Tim Curry è morto a 80 anni nella tarda serata di martedì 25 agosto, nella sua casa di Los Angeles, dopo anni segnati dalle conseguenze di un grave ictus subito nel 2012. Ed è impossibile non sentirsi un po’ più impoveriti: se n’è andato l’attore che più di chiunque altro ha reso i personaggi eccentrici, ambigui e spaventosi qualcosa di irresistibilmente divertente da guardare.

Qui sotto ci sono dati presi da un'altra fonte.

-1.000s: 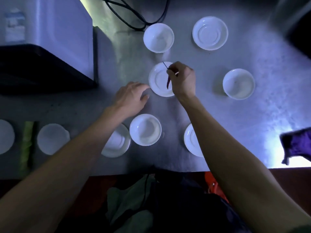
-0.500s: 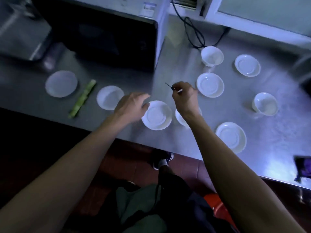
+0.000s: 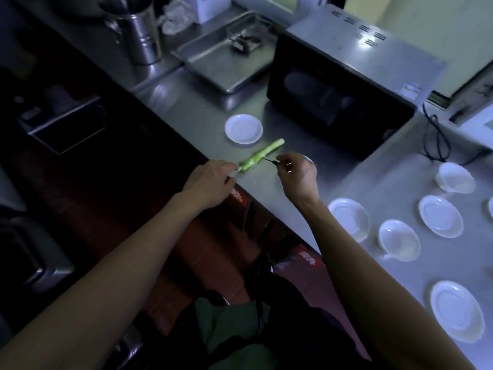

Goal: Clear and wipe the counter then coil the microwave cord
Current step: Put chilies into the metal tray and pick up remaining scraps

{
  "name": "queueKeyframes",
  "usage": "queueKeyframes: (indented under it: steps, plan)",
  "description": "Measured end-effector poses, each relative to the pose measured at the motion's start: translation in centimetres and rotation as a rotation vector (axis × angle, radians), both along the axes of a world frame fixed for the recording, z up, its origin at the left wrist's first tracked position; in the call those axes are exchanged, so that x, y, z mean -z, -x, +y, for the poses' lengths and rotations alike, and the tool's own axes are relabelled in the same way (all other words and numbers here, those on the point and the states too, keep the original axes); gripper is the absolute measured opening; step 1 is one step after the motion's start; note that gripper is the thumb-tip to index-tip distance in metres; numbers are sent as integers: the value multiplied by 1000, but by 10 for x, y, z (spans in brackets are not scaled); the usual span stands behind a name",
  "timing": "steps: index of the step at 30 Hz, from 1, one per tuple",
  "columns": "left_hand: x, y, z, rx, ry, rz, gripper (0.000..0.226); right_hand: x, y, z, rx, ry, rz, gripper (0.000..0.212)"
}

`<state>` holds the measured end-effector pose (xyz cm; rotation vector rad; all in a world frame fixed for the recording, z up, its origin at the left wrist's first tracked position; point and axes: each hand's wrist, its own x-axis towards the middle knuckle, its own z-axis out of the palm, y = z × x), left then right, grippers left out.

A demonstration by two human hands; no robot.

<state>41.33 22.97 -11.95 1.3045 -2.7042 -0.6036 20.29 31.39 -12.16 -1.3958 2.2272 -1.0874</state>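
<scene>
Left hand (image 3: 210, 182) fingers grip the green stalk (image 3: 260, 156); right hand (image 3: 296, 174) pinches a thin dark stem (seemingly), just beside.

counter (image 3: 202, 121) open left of saucer (image 3: 243, 128); microwave (image 3: 338, 102) blocks behind.

You could not read any text here. The white box (image 3: 213, 6) at the back of the counter (image 3: 202, 121) carried blue print, too blurred to make out. The small sticker (image 3: 412, 88) on the microwave (image 3: 344, 84) showed nothing legible. The red panels (image 3: 238, 196) under the counter edge bore pale characters, but you could not tell which.
</scene>
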Motion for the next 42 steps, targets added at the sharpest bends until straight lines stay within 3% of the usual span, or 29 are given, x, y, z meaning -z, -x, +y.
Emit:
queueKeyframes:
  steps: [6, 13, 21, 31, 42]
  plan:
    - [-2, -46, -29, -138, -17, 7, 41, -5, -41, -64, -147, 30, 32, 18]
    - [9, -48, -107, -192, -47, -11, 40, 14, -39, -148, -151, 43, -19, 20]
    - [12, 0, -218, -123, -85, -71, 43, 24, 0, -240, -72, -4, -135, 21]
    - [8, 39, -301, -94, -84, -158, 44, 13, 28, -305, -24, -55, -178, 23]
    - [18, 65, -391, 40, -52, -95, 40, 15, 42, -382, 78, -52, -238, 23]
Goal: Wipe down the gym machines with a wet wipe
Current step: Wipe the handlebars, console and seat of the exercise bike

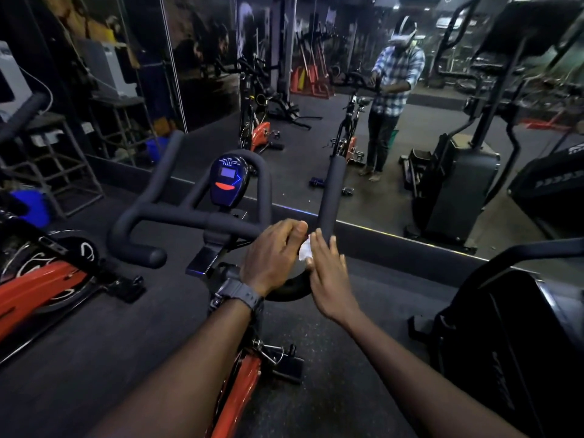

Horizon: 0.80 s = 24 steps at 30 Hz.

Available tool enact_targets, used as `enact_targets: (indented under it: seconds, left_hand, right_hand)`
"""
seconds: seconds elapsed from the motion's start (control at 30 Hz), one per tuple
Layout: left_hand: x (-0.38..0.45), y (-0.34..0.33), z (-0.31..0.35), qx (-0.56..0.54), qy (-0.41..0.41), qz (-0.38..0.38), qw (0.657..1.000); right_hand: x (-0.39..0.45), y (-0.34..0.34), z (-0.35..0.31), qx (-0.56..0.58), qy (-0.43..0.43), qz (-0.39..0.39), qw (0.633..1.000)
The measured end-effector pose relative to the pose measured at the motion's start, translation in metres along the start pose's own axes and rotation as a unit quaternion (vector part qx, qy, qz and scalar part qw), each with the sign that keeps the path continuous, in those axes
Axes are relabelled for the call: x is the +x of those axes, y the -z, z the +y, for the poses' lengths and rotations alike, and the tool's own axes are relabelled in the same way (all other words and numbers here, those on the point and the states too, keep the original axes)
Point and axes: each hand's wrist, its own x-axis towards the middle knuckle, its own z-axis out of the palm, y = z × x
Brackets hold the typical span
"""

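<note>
A red spin bike stands in front of me with black padded handlebars (177, 221) and a small blue-lit console (229, 181). My left hand (271, 257), with a dark watch on the wrist, curls over the right part of the handlebar. A white wet wipe (305, 250) shows between my two hands at the base of the right upright grip (331, 191). My right hand (328, 273) lies with straight fingers against the wipe and the bar. Who holds the wipe is partly hidden.
A wall mirror (395, 121) runs ahead and reflects me and the bike. Another red bike (41, 279) stands at the left, a black stepper machine (458, 184) at the right, a black machine (505, 343) close at my right. Shelving (63, 147) is far left.
</note>
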Motion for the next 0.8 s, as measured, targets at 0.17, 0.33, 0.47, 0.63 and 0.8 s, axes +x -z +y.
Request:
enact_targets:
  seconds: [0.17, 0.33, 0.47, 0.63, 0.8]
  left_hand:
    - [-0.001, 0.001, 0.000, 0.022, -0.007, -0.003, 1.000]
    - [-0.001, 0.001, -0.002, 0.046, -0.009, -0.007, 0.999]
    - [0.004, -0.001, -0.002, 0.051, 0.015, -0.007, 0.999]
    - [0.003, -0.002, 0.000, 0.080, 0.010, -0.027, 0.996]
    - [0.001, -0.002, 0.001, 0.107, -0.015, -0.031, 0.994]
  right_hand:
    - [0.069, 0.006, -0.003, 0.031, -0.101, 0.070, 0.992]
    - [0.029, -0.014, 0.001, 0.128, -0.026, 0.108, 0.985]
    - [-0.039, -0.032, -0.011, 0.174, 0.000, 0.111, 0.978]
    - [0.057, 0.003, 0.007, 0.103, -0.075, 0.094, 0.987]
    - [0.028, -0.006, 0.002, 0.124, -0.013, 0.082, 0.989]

Il chierichetto inglese che sarebbe diventato Dr. Frank-N-Furter
Nato il 19 aprile 1946 a Grappenhall, in Cheshire, figlio di un cappellano della Royal Navy metodista, Curry aveva iniziato come voce bianca in chiesa a sei anni, per poi recitare Shakespeare già a dieci. Dopo gli studi a Cambridge e Birmingham, il vero salto arriva nel 1973, quando si aggiudica il ruolo dello scienziato transessuale Dr. Frank-N-Furter nella produzione originale londinese di The Rocky Horror Show, presentandosi al provino con una versione scatenata di «Tutti Frutti» di Little Richard. Porterà quel ruolo a Los Angeles, a Broadway e infine sul grande schermo nel film omonimo del 1975, suo debutto cinematografico e personaggio che lo consacrerà per sempre: reggicalze, tacchi a spillo e un carisma tanto sfacciato da trasformare un film di culto in un rito collettivo che si ripete nei cinema ancora oggi, cinquant’anni dopo.
Da Pennywise ai Muppet: il volto (e la voce) di mille incubi e risate
Curry ha avuto la rara capacità di far paura e far ridere con la stessa identica faccia. Nel 1990 diventa Pennywise, il pagliaccio assassino della miniserie tratta da «It» di Stephen King, terrorizzando una generazione intera con un sorriso che nessuno è più riuscito a dimenticare. Ma è stato anche il maggiordomo Wadsworth nella commedia cult «Clue» del 1985, il diavolo cornuto in «Legend»di Ridley Scott, e la voce di innumerevoli cattivi di cartoni animati, da «Peter Pan e i pirati», che gli vale un Emmy, a «Le nuove avventure di Batman». Generazioni diverse lo hanno amato per motivi completamente diversi: c’è chi lo ricorda come lo scassinatore Harry nel raccapricciante duo di «Mamma ho perso l’aereo 2», chi come il coreografo Mozart in «Amadeus» a Broadway, ruolo che gli è valso una delle sue tre candidature al Tony Award.
Un attore da palcoscenico prestato al cinema
Prima ancora di diventare un’icona pop, Curry era già un mostro sacro del teatro britannico: ha lavorato con la National Theatre of Great Britain, ha vinto il Royal Variety Club Award come attore dell’anno. Una versatilità che lo ha portato a spaziare dal doppiaggio di videogiochi alla conduzione del Saturday Night Live e dei Golden Globe, dimostrando che per lui non esisteva davvero un confine tra attore serio e icona di culto.
Gli ultimi anni, tra silenzio e memorie
Dopo l’ictus del 2012, che lo aveva costretto su una sedia a rotelle e lontano dai riflettori per oltre un decennio, Curry era tornato a farsi vedere solo per occasioni speciali, come la tournée celebrativa dei 50 anni di «Rocky Horror» nell’autunno 2025. Proprio l’anno scorso aveva pubblicato Vagabond, un memoir in cui ripercorreva carriera, eccessi e il lungo percorso di riabilitazione dopo l’ictus. Restano le sue interpretazioni, i suoi travestimenti, la sua voce inconfondibile: Tim Curry ha passato una vita intera a dimostrare che essere strano, sopra le righe e leggermente inquietante può essere, in fondo, la forma più alta di intrattenimento.